## TRY IT
All that is required is the number of lines in this listing that hold "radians".

BEGIN

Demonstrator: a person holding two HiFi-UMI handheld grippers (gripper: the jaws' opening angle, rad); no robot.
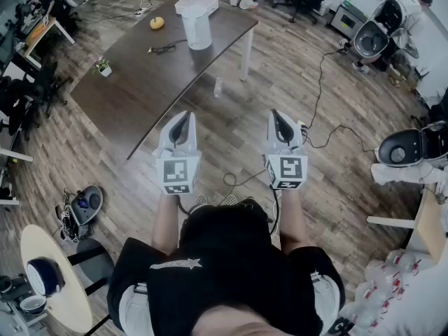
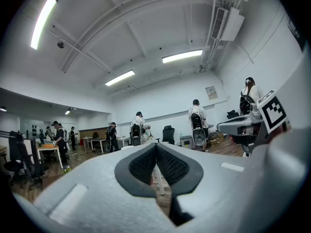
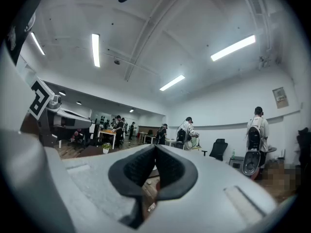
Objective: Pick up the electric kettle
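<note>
Standing well short of the table (image 1: 133, 89), the person holds both grippers level w/ nothing in them. Left gripper (image 1: 183, 120) has its pads pressed together tip to tip, and right gripper (image 1: 278, 117) likewise, jaws closed on air. Kettle (image 1: 198, 33) sits upright at the far end of the table, toward its right edge, well apart from both grippers. A white box (image 1: 197, 4) is just behind it, an orange fruit (image 1: 157, 23) to its left, a dark cable (image 1: 164, 47) near-left of it, and a small plant (image 1: 103, 67) further left by the table edge. Step in hand, as I judge it, is the approach; grasp not yet begun. To do it well: walk in first, don't reach from here. Pick 1 gripper, prob. the right since the kettle is on that side, & spread its jaws wide before closing in. Can't tell from here which way the handle faces, so check on arrival & come in level w/ 1 jaw each side of it. Keep clear of box & cable. Clamp firmly, lift straight up, keep it upright in case there's water inside; the 2nd gripper can steady the body if it swings.
</note>
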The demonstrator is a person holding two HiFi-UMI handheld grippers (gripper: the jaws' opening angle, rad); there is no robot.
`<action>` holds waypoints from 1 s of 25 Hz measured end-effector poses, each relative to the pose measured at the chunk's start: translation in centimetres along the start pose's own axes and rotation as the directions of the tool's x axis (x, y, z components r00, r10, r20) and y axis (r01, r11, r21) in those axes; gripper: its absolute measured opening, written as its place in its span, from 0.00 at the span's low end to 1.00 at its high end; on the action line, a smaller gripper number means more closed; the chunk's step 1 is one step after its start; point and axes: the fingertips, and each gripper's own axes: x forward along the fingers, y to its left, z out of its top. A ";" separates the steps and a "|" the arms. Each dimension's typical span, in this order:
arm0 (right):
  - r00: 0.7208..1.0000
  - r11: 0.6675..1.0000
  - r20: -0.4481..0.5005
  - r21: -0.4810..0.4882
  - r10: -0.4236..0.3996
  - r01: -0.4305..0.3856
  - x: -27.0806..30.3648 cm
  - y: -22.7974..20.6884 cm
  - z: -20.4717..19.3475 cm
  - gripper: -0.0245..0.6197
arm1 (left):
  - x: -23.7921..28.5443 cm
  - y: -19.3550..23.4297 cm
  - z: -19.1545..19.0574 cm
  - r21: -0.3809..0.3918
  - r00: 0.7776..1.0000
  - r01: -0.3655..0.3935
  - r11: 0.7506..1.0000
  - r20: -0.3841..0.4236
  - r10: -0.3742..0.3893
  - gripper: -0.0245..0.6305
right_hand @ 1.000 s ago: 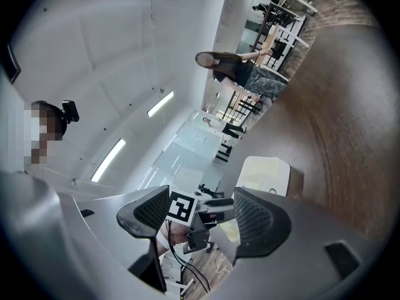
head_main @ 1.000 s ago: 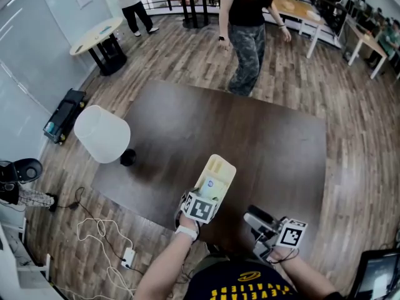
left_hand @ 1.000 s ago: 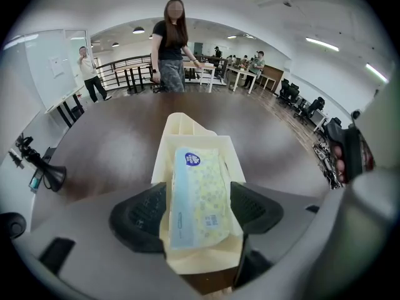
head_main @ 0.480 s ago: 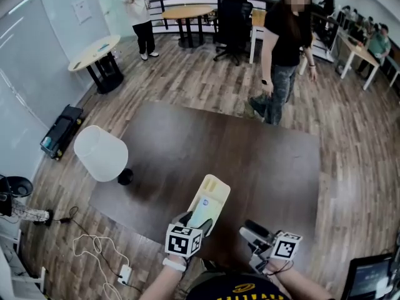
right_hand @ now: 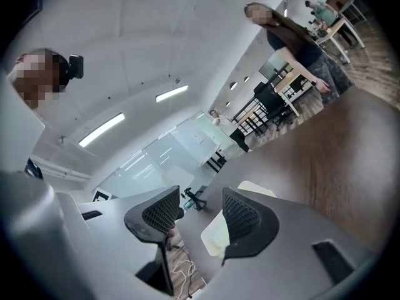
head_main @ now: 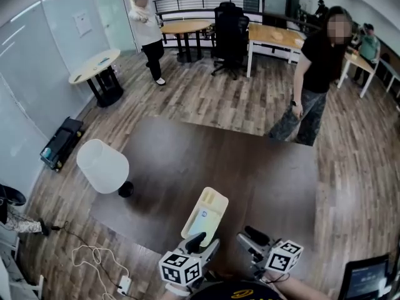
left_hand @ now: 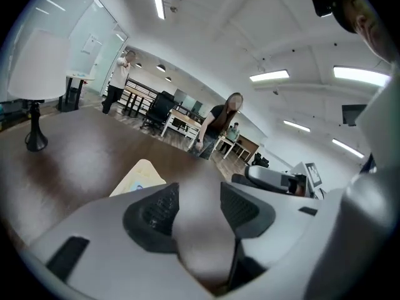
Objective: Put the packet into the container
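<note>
Packet sits in container on counter.
Left hand-held gripper at its 6 o'clock, right hand-held gripper at 4; jaws just narrowed, spread, empty.

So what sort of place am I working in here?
Most likely an open-plan office or lab: desks and a black office chair at the back, glass partition walls on the left, and people standing about on the wood-plank floor.

The packet lies inside the cream container on the dark table
</note>
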 end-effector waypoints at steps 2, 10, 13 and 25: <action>1.000 0.999 0.003 -0.034 0.003 -0.003 -0.2 0.9 0.6 0.30 | -0.4 -1.4 0.2 -0.008 0.999 0.028 1.000 0.020 -0.028 0.32; 1.000 0.991 -0.007 -0.132 0.020 -0.021 -0.5 4.1 1.4 0.05 | -2.1 -5.4 1.6 -0.027 0.985 0.108 0.994 0.138 -0.103 0.13; 1.000 0.985 -0.014 -0.172 0.019 -0.021 -0.3 5.4 1.7 0.05 | -2.8 -5.9 1.8 0.005 0.982 0.119 0.993 0.147 -0.118 0.04; 1.000 0.947 -0.021 -0.322 -0.022 0.014 -0.3 6.5 1.7 0.05 | -1.8 -6.6 1.8 0.038 0.981 0.151 0.988 0.119 -0.154 0.04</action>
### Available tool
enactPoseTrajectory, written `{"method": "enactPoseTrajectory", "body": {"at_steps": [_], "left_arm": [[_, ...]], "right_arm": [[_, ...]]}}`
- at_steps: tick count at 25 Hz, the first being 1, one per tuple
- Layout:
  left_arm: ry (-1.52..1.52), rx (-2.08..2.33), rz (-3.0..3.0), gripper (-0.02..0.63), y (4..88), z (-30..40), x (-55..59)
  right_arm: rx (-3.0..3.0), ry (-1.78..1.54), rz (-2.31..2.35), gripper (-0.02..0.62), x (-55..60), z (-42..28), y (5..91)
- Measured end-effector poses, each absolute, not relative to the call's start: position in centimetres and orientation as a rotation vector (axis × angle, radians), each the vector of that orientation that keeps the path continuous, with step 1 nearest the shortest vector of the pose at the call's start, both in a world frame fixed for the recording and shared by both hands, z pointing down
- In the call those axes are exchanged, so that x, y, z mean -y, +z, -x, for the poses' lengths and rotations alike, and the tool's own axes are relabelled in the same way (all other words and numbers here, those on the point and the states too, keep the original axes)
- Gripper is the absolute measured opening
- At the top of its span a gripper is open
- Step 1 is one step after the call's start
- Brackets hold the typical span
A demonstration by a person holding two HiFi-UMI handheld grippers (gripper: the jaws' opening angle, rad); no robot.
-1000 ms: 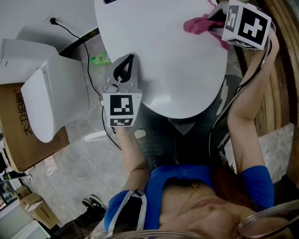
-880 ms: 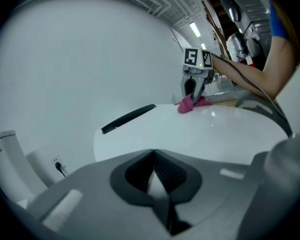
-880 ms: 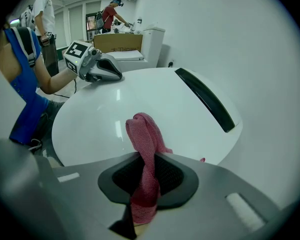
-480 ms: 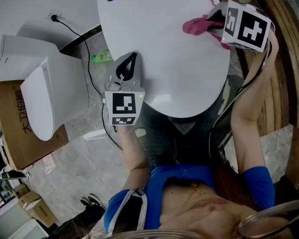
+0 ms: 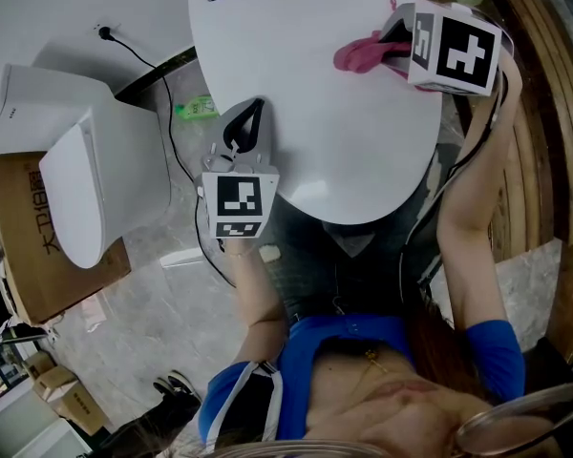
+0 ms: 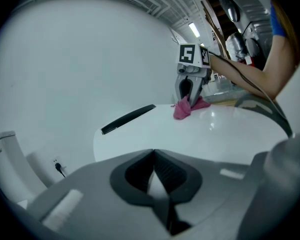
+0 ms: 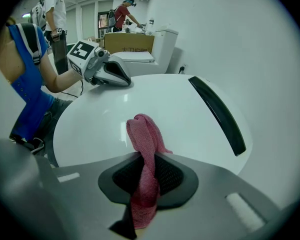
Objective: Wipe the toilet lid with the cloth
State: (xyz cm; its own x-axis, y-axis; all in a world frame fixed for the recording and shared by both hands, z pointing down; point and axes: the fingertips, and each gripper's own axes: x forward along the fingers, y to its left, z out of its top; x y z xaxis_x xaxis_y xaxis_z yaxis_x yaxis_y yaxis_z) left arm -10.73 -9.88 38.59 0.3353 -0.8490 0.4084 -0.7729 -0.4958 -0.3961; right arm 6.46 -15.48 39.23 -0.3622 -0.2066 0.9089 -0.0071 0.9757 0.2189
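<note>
In the head view, the white toilet lid [image 5: 315, 103] fills the upper middle of the frame. The right hand-held gripper [image 5: 397, 44] sits at the upper right, over the lid's edge, and the pink cloth [image 5: 356, 55] trails from its tip onto the lid. The left hand-held gripper [image 5: 246, 127] rests at the lid's left edge, well apart from the cloth. A second toilet [image 5: 76, 179] stands at the far left.

In the left gripper view, that gripper's jaws are pressed together with nothing between them. The cloth shows far across the lid, in the upper right of the frame.

In the right gripper view, the jaws pinch the cloth at the frame's lower middle. It rises from them as a narrow twisted rope, and its free end lies on the lid. A black strip [image 7: 217, 114] runs along the lid's right side.

The risks are judgements. Bunched like this, the cloth meets the lid with only a small patch, so a pass may leave wide bands unwiped. If the cloth drags hard on the lid, it could slip out of the pinch. If the gripper is pressed too low, its hard tips rather than the cloth could rub the lid.
</note>
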Motion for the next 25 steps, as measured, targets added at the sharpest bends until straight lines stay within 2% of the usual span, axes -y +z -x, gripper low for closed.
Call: {"method": "enactPoseTrajectory", "body": {"at_steps": [25], "left_arm": [[-0.870, -1.494, 2.450, 0.002, 38.6, 10.6, 9.8]], "right_arm": [[1.989, -0.336, -0.047, 0.063, 14.2, -0.8, 39.0]]}}
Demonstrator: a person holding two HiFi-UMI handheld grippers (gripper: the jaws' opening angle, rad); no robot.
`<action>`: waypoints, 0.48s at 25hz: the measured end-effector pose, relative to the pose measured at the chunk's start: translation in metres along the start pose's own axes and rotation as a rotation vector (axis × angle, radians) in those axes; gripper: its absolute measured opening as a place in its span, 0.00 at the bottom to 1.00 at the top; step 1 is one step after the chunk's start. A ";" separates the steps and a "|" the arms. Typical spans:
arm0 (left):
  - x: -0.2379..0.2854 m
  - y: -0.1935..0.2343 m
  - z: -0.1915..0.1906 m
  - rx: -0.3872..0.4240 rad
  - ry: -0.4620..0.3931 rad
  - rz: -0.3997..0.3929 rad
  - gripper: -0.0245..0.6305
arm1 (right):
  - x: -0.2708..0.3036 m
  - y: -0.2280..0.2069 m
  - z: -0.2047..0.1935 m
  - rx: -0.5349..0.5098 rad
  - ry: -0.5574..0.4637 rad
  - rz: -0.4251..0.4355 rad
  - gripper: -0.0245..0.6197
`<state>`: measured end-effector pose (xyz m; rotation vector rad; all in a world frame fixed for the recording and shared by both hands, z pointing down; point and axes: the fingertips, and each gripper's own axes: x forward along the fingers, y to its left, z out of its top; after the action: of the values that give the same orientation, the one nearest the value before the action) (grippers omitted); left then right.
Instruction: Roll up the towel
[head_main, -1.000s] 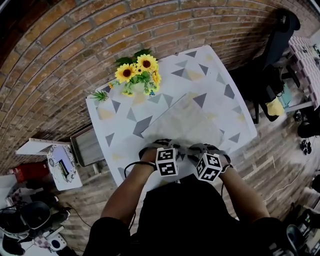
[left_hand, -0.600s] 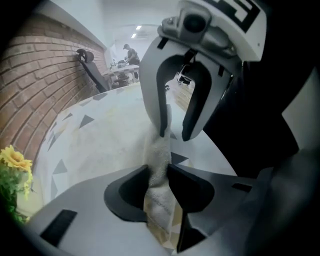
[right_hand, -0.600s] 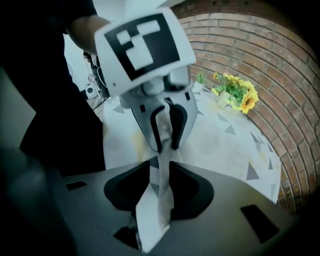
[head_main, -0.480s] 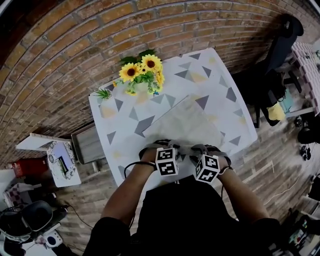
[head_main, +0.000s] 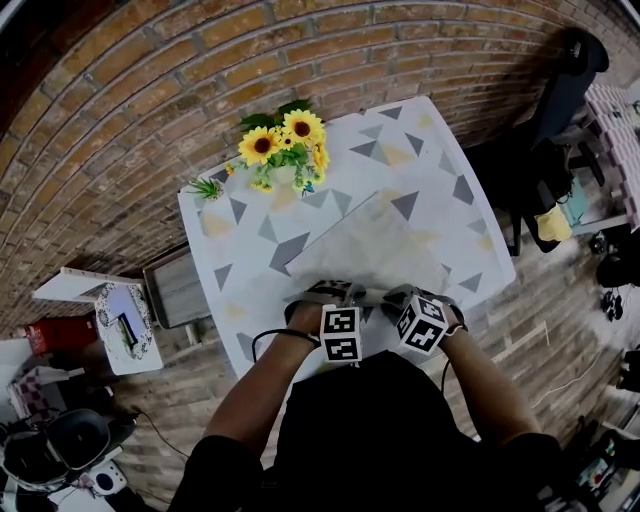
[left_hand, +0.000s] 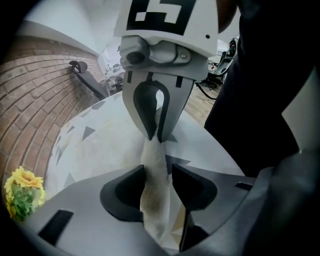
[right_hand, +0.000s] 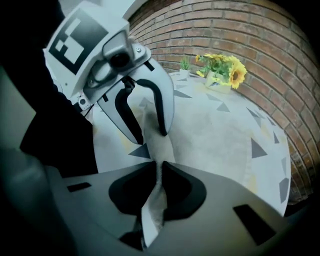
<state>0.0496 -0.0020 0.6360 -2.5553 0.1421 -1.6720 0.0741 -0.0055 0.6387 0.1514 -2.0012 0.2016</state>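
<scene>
1. The towel is spread flat on the table. Its near edge is at the person's side, right where both grippers are. That edge is bunched into a raised fold, but no real roll has built up that I can see.
2. The right gripper is closing. Its view shows the jaws pinched on the fold with cloth squeezed thin between them, so it's grasping the towel.
3. The left gripper is opening. The fold sits between its jaws, but there's a gap on one side, so I'd call it released, not gripping.
4. The two grippers are just beside each other at the middle of the near edge, both pointing steeply down.
5. My read is that we're at the very start, getting hold of the near edge to turn it over for the first wrap.
6. Next, the left probably needs to clamp on again, likely a bit further out along the edge. Then both should tip the edge over towards the far side together. If only the right pulls, the roll will go crooked.
7. The sunflowers stand at the far end of the table, well apart from the towel.
</scene>
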 end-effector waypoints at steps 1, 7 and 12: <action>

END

## TASK SOLUTION
2